Cortés' preparation habits came straight from his father, whom he would shadow at work whenever he could, and was always well-prepared with notes and research about any game he was calling.

"When I started calling my own games I followed those same steps," Cortés explains. "I wanted to be and always strived to be as prepared as I possibly can, and to really feel that nobody would outprepare me."
While studying English and journalism in college, Cortés was able to get a job at DirecTV Sports, where his dad worked. He called his first soccer game with his father in 2007, and a few games later partnered up with Rivera for the first time. As part of the DirecTV Sports team, Cortés was sent to the Winter Olympics in Vancouver in 2010 and again in Sochi in 2014. It was here that he gained valuable experience calling winter sports like hockey, curling, and speedskating.
Eleven years after they called their first game together, Rivera and Cortés are back together, this time helping the Kings to spread a love of hockey to parts of the community that may have, in the past, been a little harder to reach.
"The Kings are trying to reach out to this community and this audience to get them involved in this game that for many of them is strange and maybe not something that they grew up with because we really didn't," articulates Cortés, who got his first taste of hockey when he moved to the States in 1998.
"Most of us did not have access to snow and ice and things like that. But I feel like the game is very unique, and as I like to call it, it has many different flavors of different sports. To me, hockey is the fastest game that I've ever called, and because of the different flavors and aspects of the game it makes it very unique and very appealing, and my intention is to bring that excitement to our audience, to really get them to understand that this game is so unique, that being a part of a Kings game is like nothing else that they've ever experienced."

The first of the 10 Spanish broadcast games came on November 1st when the Kings hosted the Philadelphia Flyers, which was also the Kings' Dia de Los Muertos theme night, another nod to the Latin heritage within the community.
"There is a very secret weapon that we have. Latinos are very interested in sports, and then there are a lot of Latinos interested in hockey - a lot of first and second-generation people who might not speak the language well, but they understand it," shares Rivera, who applauds the Kings effort to put on hockey camps in his hometown of Mexico City two weeks ago. "I think it's amazing to start from the roots, from the foundations, and try to get people involved and engaged, and I think we have the power the make it happen."
One of the common themes that both Rivera and Cortés have noticed about the Kings organization and the game of hockey is the feeling of family. Fernando Gonzalez was one of the original Spanish radio broadcasters when the Kings launched the broadcasts in 1997-98, and he told Cortés that the Kings welcomed him into the family and invited him as a guest to opening night that season. Cortés verified that he had that exact e-mail, saying "welcome to the family."
"That's really what I want to nurture and what I really want to have people understand: this is a team but this is a family. The fans are so loyal, the fans are going to be with you 100 percent, and that is the type of family environment that Latinos really value," Rivera emphasizes. "I can tell you, being born and raised in Mexico City, that's just the way we are, we value family more than anything."
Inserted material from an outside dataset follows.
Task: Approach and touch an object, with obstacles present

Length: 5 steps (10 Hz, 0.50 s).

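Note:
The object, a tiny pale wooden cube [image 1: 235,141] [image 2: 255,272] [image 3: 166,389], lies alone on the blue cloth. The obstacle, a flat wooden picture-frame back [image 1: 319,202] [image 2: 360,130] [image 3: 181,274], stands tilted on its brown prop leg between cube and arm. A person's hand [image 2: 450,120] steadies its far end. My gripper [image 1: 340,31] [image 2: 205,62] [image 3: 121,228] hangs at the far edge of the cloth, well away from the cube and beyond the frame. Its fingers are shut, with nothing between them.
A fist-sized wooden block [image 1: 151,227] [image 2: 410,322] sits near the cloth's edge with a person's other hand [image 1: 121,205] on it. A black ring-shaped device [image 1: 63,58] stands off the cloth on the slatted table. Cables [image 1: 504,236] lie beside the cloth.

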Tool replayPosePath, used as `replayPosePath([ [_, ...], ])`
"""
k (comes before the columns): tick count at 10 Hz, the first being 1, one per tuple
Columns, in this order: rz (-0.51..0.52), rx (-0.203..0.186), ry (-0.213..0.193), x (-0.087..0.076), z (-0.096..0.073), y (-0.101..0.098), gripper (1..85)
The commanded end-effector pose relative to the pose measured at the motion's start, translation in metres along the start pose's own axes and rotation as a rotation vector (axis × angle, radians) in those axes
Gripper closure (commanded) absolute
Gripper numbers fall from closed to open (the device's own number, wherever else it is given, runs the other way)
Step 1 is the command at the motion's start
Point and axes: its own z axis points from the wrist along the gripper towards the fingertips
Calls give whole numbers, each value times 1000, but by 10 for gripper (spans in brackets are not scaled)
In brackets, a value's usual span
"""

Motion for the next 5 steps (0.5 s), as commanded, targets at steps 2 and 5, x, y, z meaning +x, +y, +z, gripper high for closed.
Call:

Many people were interested to see how Rivera would call
his first Kings goal,
and whether or not it would be similar to his soccer goal call, including Kings goaltender Peter Budaj. Rivera decided that the call had to be that iconic Spanish-style soccer goal call, and when the time came, the moment delivered. Rivera admits that the call was so highly anticipated and so unexpected that when the goal came, he was losing his breath and overwhelmed.

If this is a sign of things to come for Rivera, Cortés, and their new Kings broadcasts, es muy bueno.